A un moment, comme je m'y attendais, nous avons débouché sur la Place aux Herbes. Je crois que c'est le plus bel endroit de cette ville, le joyau de cet ensemble architectural unique et homogène. Et tout de suite, j'ai pensé à la librairie que Dominique Hasselmann a lui aussi évoquée dans son blog: le Parefeuille. Existait-elle encore? Désorienté sur la place, je ne la voyais pas. Nous avons fini par la trouver, elle était toujours là, seul commerce encore éclairé. Il s'y préparait une conférence sur Henry Bauchau. J'ai voulu entrer et, quand je l'ai pu, j'ai engagé la conversation avec les libraires. C'étaient bien les mêmes qu'au début, il y a vingt-huit ans. Ils avaient réussi à tenir, à s'imposer dans cette petite ville sans véritable tradition intellectuelle malgré son prestige.

Elle et lui se souvenaient parfaitement de Paul lorsque je l'ai évoqué devant eux. "Il habitait au Portalet, tout près de chez nous." mù'a même précisé le libraire. Je leur ai appris sa mort, il y a trois ans et demi, un mois après Pierre. J'ai acheté un livre. Je crois que j'y tiendrai, à celui-ci. Je suis sorti de la librairie profondément ému. Que ces gens se souviennent encore de Paul m'a fait énormément plaisir. je me suis rendu compte aussi que, sa mort ayant suivi de près celle de Pierre, je l'avais en quelque sorte escamotée, je l'avais reléguée dans un coin, en me disant comme Scarlett O'Hara dans Autant en emporte le vent: je m'en occuperai demain. Je ne m'en suis pas occupé. Un coup de fil à sa nièce à Genève qui devait me faire savoir où seraient déposées ses cendres. Elle ne l'a pas fait. Je ne sais pas si je le lui redemanderai un jour.

Le retour dans la nuit au "château" m'a rasséréné. J'ai pu évoquer cela devant J-M, j'ai pu lui dire mon émotion. Je me sens, d'année en année, plus proche de lui et c'est, il me semble, un sentiment partagé. Tout cela remue mes souvenirs, m'oblige à les reconsidérer. Le panier a été secoué. Il faudra sans doute quelque temps pour que tout reprenne sa place.
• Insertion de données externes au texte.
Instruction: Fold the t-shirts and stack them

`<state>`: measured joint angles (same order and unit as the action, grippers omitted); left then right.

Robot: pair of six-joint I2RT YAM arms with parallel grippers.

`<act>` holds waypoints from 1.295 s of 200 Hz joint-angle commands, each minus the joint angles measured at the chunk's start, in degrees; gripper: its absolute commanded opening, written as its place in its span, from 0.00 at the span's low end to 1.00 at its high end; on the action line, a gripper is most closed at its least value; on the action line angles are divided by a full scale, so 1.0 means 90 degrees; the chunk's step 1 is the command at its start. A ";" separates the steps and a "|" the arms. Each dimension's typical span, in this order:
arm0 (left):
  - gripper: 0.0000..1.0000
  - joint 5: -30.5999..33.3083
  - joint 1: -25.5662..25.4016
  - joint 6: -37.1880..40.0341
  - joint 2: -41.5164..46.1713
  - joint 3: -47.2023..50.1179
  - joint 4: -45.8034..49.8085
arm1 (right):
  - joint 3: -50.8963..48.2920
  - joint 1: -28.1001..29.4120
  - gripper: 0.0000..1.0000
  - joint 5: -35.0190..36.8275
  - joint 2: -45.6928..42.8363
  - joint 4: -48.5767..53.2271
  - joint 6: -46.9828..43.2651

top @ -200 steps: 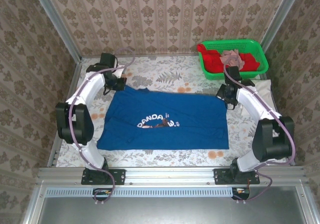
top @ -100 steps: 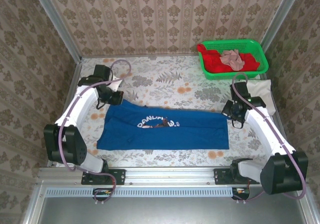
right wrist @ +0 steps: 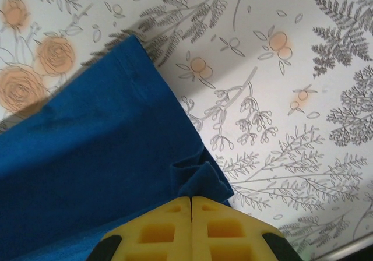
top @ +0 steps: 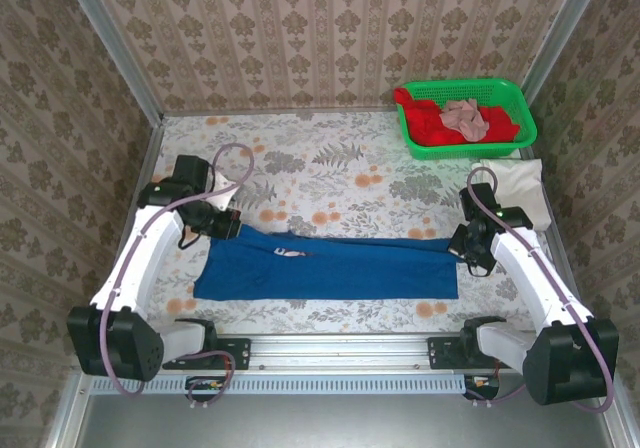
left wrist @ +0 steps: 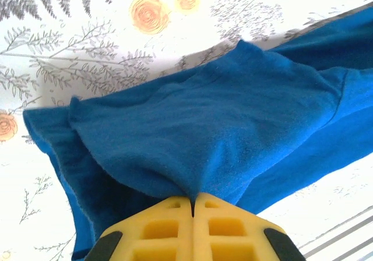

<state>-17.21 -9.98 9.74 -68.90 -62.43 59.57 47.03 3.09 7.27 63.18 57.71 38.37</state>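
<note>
Top view: The blue t-shirt lies doubled over as a narrow band on the 6 o'clock part of the table. Its long axis runs from 9 to 3 o'clock. The chest print is almost wholly folded under; a small white-red trace shows toward the 9 o'clock end. The left gripper sits at the band's 10 o'clock corner, and the right gripper at its 2 o'clock corner. Finger spacing cannot be read from this view. The cream t-shirt lies at the 3 o'clock table edge, partly covered by the right arm. A green basket holding red and pinkish cloth stands at 1 o'clock.

Left wrist view: The yellow fingers are pressed together, pinching a raised fold of the blue t-shirt. The cloth drapes away toward 12 o'clock and is cut off at 3 o'clock.

Right wrist view: The yellow fingers are pressed together on a crumpled corner of the blue t-shirt. The cloth extends toward 9 o'clock, cut off by the frame.
</note>
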 commanded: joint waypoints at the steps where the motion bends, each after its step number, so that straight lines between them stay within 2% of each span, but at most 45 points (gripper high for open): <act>1: 0.00 -0.0465 0.0069 0.0612 0.0273 0.0213 0.0164 | -0.0134 -0.0011 0.00 0.0123 -0.0125 0.0443 0.0151; 24: 0.00 -0.0770 0.0124 0.0784 0.0455 0.0453 -0.0027 | -0.0231 -0.0012 0.00 0.0063 -0.0126 0.0475 0.0189; 43: 0.00 -0.1111 0.0216 0.1266 0.0372 0.0287 -0.0001 | -0.0313 -0.0012 0.00 -0.0016 -0.0126 0.0435 0.0209; 65: 0.00 -0.1327 0.0147 0.1403 0.0371 -0.0015 0.0037 | -0.0336 -0.0010 0.00 -0.0034 -0.0082 0.0423 0.0154; 96: 0.00 -0.1142 0.0104 0.2178 0.0460 0.0263 0.0514 | -0.0443 -0.0012 0.00 -0.0038 -0.0076 0.0380 0.0159; 140: 0.00 -0.0983 0.0103 0.2813 0.0620 0.0512 0.0852 | -0.0538 -0.0012 0.00 -0.0216 -0.0106 0.0334 0.0287; 173: 0.00 -0.0808 0.0108 0.3302 0.0557 0.0905 0.0791 | -0.0602 -0.0012 0.00 -0.0365 0.0045 0.0253 0.0363; 218: 0.00 -0.0494 0.0152 0.3639 0.0235 0.1232 0.0592 | -0.0717 -0.0012 0.00 -0.0473 0.0075 0.0213 0.0393; 259: 0.00 -0.0083 0.0277 0.3521 -0.0193 0.1438 0.0246 | -0.0896 -0.0012 0.00 -0.0752 0.0259 0.0000 0.0557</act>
<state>-20.43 -8.60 39.92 -69.10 -50.61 63.46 40.40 3.09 2.83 64.47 58.33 41.19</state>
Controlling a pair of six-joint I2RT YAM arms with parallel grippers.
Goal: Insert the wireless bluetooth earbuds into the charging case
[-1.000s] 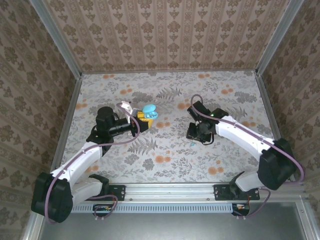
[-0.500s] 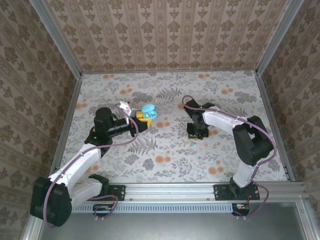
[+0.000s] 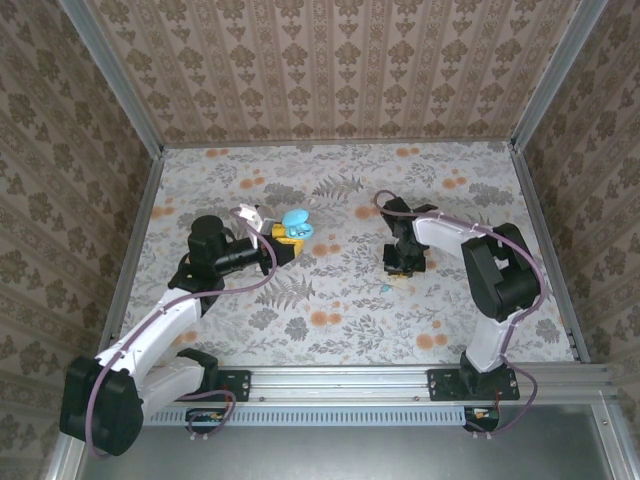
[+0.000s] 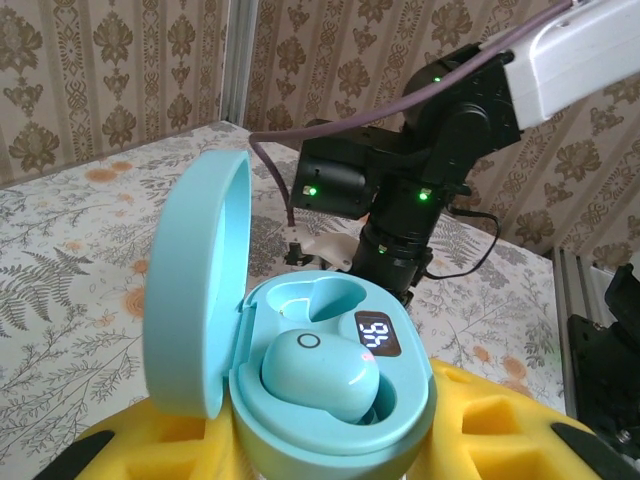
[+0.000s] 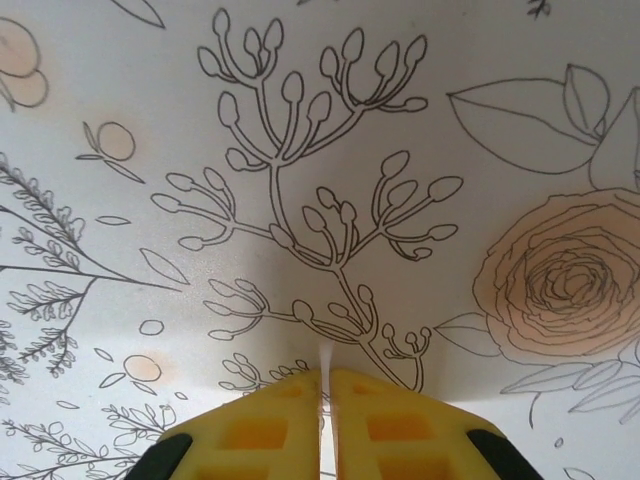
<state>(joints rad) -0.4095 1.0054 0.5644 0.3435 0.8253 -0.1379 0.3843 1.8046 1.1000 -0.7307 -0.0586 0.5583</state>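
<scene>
- Flowered table [image 3: 340,330] across the middle of the top view, patterned walls round three sides.
- Left arm [image 3: 160,320] rising from lower left toward the centre; right arm [image 3: 490,270] bent over from lower right, wrist turned back to centre right.
- Left gripper [image 3: 283,243] left of centre in the top view, yellow fingers [image 4: 500,420] closed on the sides of the teal charging case [image 4: 335,420], gripping it at the bottom of the left wrist view.
- Right gripper [image 5: 325,400] low over the cloth, yellow pads [image 5: 260,430] pressed together with only a hairline between, nothing pinched; right of centre in the top view [image 3: 400,268].
- Case lid [image 4: 195,290] standing open and upright at the left side of the case.
- Small white object [image 3: 250,213] just up-left of the left gripper; too small to tell more.
- One teal earbud [image 4: 320,375] seated in the front socket of the case, lower centre of the left wrist view.
- Lit display [image 4: 375,335] just right of the earbud, inside the case.
- Tiny teal speck [image 3: 385,287] on the cloth just below the right gripper, apart from it; perhaps another earbud, too small to tell.
</scene>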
Une place "innocente".

4 commentaires:

Anonyme a dit…

Intéressant voyage dans les arcanes du passé...

Mais pour ma part, j'ai souvent été déçue de retourner sur les traces du passé, je n'y retrouve pas toujours mes marques. Question de tempérament peut-être... ?

Calyste a dit…

J'exorcise!

Anonyme a dit…

Les arcanes du passé ne peuvent-ils rejoindre de temps en temps l'instant présent....?
Tu as été à Nîmes... A NIMES...!!! A une trentaine de km de Montpellier, et je n'en ai rien su.....?
(bruit d'assiettes fracassées, encore et toujours... tout le service va finir par y passer...)

Calyste a dit…

J'y ai pensé, mais manque de temps: ces amis-là m'attendaient chez eux depuis deux ans. Je ne pouvais pas leur faire le coup du courant d'air (surtout avec ce mistral!).
Mais je viendrai à Montpellier, promis juré!